Other important values of importance include the inferior normalized area and temporal, superior, nasal, inferior, temporal (TSNIT) average, both of which have been highly correlated with the presence or absence of glaucoma.[28] A graph comparing the NFL of the patient to that of the normative database is included at the bottom of the printout to provide added information. Dilation has not been found to increase the ability of disease detection or quality of obtained scans in previous reports.[29,30]
Reproducibility and Progression Analysis
Many studies have been published on the reproducibility of GDx; however, most of these reports did not include the VCC. Without VCC, GDx has been shown to be reproducible in both normal and glaucomatous eyes.[30] Zangwill and colleagues reported mean coefficient of variance of 4.2% for interoperator reproducibility using an older model.[31] More studies are needed to describe the reproducibility of the GDx-VCC (see Table 197.3).

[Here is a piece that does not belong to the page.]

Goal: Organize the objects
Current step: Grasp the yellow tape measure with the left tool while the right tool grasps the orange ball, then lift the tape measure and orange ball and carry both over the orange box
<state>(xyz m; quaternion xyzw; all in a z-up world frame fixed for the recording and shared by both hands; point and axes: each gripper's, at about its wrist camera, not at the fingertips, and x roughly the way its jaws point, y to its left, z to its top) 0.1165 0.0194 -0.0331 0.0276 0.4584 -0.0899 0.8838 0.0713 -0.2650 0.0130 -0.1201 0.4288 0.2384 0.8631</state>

TABLE 197.3 -- Strengths+ and Weaknesses of GDx
GDx Strengths |
GDx Weaknesses |
No pupil dilation needed in general |
Few published studies using VCC technology |
Provides rapid data on the NFL |
Depends on macula as internal reference for VCC to work |
Large normative database |
Evaluates the peripapillary region only |
OPTICAL COHERENCE TOMOGRAPHY
Stratus OCT (Carl Zeiss Meditec, Inc, Dublin, CA) permits high-resolution real-time cross-sectional imaging of the retina. OCT obtains images by measuring the echo time delay and intensity of back-reflected light from retinal tissues in a similar manner to B-mode ultrasonography. Differences in retinal layers can be illustrated due to the unique time delay of the reflections from the various tissue components. The light source used is from a near-infrared, low-coherence superluminescent diode at a wavelength of 810nm. The exiting light is split into two arms with one beam entering the eye and the other sent to a reference mirror. If the path length of the two arms is closely matched to within the coherence length, an interference signal is detected and translated into a two dimensional color coded representation of the retinal layers.
Glaucoma Detection
NFL scanning involves a circular scan pattern with a 3.4 mm diameter centered on the ONH which is then displayed as a flat cross-sectional image (Fig. 197.3a,b). Characteristic changes in reflectivity observed at the inner and outer retinal boundaries are automatically converted to quantitative NFL thickness data by a computer algorithm. The data are then divided into and displayed in four quadrants: superior, inferior, nasal and temporal, as well as in 12 clock hour sections of 30° each. A program to analyze the ONH structure is also available. The boundary of the ONH is defied by the termination of the retinal pigment epithelium, thus minimizing or eliminating the need for the user to identify the disk margin.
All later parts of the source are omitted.